# [DESCRIPTION OF THE TASK]
Reproduce the entries below exactly, but only from the line containing "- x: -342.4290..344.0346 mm" to the line containing "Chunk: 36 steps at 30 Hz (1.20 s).", inclusive.
BEGIN DATA EXTRACTS
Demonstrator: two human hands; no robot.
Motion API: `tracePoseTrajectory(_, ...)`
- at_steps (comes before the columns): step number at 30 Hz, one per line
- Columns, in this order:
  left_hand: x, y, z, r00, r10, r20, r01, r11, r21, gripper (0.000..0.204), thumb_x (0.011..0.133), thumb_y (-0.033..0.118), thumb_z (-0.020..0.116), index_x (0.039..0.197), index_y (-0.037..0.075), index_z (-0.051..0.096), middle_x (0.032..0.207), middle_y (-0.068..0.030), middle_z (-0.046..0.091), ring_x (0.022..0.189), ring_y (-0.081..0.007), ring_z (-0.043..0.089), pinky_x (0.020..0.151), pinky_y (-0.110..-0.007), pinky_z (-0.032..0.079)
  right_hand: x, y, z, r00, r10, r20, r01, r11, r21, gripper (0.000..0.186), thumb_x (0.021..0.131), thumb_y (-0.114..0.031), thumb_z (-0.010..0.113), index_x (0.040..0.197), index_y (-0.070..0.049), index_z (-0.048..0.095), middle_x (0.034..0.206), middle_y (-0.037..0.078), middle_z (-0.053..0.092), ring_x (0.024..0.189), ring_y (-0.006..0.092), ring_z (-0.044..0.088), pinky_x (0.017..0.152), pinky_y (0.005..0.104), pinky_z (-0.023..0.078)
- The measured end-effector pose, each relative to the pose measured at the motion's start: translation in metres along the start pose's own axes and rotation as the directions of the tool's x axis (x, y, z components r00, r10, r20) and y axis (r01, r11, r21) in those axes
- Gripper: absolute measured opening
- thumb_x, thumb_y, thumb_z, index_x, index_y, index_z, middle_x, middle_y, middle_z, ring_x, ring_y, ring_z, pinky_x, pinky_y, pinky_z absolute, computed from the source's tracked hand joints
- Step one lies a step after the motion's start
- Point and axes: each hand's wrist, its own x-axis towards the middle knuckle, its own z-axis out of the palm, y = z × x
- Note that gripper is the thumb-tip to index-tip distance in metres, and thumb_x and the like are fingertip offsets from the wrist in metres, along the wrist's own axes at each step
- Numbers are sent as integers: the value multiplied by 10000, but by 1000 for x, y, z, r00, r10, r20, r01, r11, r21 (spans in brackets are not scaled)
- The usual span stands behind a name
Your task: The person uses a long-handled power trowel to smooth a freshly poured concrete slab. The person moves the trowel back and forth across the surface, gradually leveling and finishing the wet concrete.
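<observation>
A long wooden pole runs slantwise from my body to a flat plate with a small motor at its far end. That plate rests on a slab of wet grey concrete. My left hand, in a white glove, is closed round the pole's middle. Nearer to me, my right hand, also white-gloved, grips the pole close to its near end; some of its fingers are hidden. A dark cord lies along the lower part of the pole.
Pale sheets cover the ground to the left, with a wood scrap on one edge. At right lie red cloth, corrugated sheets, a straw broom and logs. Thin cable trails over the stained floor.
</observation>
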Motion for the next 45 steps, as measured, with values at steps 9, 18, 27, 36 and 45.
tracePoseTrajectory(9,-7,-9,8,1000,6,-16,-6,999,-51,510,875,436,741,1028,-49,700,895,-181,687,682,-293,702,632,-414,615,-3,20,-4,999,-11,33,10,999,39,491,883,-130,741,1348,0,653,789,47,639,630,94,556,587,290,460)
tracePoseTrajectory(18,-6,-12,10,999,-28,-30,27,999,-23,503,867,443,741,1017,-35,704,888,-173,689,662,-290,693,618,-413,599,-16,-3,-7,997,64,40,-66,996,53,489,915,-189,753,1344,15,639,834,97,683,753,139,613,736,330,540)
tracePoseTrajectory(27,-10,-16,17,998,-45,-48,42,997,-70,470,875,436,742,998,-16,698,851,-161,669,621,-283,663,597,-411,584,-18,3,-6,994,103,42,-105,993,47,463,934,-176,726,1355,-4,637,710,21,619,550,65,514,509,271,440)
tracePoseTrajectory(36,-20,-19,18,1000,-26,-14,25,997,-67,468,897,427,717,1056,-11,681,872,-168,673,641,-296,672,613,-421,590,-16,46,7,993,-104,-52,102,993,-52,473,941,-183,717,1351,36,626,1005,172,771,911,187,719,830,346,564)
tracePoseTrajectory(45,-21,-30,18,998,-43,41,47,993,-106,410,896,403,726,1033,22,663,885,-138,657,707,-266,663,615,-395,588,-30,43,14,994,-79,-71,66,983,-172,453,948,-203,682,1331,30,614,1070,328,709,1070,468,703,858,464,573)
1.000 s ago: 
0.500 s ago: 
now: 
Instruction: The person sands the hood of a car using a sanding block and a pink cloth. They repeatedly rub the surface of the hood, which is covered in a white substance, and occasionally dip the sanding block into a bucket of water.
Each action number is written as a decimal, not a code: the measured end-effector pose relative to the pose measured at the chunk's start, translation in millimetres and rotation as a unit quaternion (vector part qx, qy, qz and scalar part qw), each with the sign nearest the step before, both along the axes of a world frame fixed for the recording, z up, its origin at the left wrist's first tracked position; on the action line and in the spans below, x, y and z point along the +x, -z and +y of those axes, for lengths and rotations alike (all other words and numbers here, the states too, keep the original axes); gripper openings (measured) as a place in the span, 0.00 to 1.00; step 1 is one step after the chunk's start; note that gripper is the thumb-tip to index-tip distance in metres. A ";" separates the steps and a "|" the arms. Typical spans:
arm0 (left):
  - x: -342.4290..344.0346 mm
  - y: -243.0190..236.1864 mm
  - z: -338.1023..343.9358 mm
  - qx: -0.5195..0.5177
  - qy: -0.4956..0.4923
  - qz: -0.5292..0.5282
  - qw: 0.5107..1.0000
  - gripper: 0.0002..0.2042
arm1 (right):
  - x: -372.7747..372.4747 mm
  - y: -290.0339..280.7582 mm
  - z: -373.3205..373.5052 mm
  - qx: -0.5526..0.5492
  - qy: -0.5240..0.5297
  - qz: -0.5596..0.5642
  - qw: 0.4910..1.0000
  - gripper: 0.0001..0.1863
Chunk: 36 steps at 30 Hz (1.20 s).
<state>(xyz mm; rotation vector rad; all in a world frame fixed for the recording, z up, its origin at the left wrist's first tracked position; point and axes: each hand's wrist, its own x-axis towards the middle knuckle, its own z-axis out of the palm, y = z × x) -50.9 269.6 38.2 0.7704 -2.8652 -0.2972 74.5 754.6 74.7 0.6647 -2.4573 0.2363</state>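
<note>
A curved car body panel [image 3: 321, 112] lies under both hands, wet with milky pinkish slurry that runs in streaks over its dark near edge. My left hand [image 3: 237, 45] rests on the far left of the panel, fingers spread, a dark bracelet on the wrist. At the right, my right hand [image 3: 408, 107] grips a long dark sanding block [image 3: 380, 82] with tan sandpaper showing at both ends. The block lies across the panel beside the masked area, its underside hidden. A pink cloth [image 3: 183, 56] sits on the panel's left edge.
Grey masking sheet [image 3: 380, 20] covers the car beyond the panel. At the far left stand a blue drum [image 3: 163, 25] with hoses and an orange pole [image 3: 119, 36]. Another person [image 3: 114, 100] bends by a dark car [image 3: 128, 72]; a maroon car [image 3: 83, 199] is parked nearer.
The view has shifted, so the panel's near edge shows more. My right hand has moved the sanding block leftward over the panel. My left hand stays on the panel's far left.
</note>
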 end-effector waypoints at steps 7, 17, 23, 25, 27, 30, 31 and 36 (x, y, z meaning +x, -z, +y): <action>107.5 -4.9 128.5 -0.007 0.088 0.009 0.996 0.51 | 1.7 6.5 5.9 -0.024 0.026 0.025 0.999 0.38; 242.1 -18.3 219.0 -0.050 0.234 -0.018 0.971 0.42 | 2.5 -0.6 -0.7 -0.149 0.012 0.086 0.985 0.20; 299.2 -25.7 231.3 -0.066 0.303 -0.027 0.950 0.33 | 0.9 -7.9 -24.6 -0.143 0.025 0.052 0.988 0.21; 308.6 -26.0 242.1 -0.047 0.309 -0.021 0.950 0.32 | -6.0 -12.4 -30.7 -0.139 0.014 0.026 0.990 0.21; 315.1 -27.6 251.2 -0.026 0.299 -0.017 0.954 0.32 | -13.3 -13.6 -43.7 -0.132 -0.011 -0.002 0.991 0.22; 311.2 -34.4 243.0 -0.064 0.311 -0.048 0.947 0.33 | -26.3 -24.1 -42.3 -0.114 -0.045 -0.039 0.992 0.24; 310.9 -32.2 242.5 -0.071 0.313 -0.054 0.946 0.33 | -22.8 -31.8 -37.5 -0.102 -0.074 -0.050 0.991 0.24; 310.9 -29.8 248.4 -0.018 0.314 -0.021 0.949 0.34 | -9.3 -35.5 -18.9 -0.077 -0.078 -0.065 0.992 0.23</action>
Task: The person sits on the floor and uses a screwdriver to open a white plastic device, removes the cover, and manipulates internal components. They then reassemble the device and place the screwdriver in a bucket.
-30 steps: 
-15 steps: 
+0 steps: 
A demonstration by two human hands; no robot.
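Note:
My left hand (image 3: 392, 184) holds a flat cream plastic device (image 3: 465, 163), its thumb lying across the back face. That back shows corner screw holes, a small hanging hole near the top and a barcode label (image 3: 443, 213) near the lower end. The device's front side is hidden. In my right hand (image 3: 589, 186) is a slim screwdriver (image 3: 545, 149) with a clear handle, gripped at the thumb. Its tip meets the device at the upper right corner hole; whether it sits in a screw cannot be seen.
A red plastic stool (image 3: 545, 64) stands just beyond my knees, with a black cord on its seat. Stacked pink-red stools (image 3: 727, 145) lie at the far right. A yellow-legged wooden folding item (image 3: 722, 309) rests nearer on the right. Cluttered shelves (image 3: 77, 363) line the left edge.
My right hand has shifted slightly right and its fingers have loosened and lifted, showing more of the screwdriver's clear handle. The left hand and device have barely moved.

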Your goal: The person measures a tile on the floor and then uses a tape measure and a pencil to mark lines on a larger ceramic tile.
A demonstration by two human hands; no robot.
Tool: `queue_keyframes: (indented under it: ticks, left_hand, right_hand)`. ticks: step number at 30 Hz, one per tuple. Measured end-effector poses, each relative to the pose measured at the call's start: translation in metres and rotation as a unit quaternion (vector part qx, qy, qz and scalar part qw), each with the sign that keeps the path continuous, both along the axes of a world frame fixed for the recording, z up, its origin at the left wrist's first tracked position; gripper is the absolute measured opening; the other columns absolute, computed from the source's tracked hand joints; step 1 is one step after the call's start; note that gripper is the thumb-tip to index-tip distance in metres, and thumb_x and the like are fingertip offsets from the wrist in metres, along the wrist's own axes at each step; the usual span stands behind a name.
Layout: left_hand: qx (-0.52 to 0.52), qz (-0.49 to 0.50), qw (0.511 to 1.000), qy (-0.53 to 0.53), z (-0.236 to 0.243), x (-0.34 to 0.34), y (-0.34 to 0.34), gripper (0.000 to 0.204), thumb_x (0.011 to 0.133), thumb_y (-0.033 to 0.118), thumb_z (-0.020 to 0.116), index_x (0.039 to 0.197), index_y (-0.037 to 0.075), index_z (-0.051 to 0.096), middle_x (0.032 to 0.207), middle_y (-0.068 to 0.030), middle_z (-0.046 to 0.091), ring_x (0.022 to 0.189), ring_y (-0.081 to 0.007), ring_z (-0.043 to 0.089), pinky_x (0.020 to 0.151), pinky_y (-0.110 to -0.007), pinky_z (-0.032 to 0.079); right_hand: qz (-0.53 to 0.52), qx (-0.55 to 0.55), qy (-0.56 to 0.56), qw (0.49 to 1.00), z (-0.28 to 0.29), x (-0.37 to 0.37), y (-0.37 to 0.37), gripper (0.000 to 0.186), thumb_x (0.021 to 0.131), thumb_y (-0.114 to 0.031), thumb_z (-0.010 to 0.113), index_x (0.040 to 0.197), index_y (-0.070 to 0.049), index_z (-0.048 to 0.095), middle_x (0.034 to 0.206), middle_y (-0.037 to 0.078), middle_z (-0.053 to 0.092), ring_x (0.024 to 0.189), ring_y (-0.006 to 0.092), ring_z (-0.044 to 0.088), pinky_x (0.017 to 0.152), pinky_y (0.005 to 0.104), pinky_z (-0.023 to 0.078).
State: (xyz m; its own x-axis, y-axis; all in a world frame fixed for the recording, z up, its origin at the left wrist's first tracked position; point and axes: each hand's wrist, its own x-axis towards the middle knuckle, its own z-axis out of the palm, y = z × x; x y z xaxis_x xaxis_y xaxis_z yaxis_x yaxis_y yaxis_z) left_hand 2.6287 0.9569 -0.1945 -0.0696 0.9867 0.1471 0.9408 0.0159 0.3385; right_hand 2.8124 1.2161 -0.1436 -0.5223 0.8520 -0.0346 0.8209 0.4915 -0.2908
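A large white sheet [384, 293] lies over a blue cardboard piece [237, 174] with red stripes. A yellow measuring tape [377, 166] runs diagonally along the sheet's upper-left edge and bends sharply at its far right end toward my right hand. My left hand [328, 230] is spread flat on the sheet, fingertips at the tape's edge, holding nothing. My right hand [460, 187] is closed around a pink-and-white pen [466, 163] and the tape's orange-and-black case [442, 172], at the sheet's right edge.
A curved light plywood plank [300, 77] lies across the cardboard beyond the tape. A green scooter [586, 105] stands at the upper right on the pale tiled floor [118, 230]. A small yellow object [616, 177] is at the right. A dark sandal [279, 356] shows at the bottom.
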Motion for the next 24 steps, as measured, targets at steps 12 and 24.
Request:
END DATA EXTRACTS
# [WRITTEN ANSWER]
  - x: -342.4290..344.0346 mm
  - y: -243.0190..236.1864 mm
  - z: -338.1023..343.9358 mm
  - qx: -0.5195..0.5177
  - qy: -0.4956..0.4923
  - qz: -0.5292..0.5282
  - qw: 0.5107..1.0000
  - gripper: 0.0002..0.2042
arm1 (right):
  - x: -372.7747..372.4747 mm
  - y: -290.0339..280.7582 mm
  - z: -373.3205..373.5052 mm
  - qx: -0.5526..0.5492
  - qy: -0.5240..0.5297
  - qz: -0.5596..0.5642
  - qw: 0.4910..1.0000
  - gripper: 0.0001..0.1863
Chunk: 36 steps at 30 Hz (1.20 s).

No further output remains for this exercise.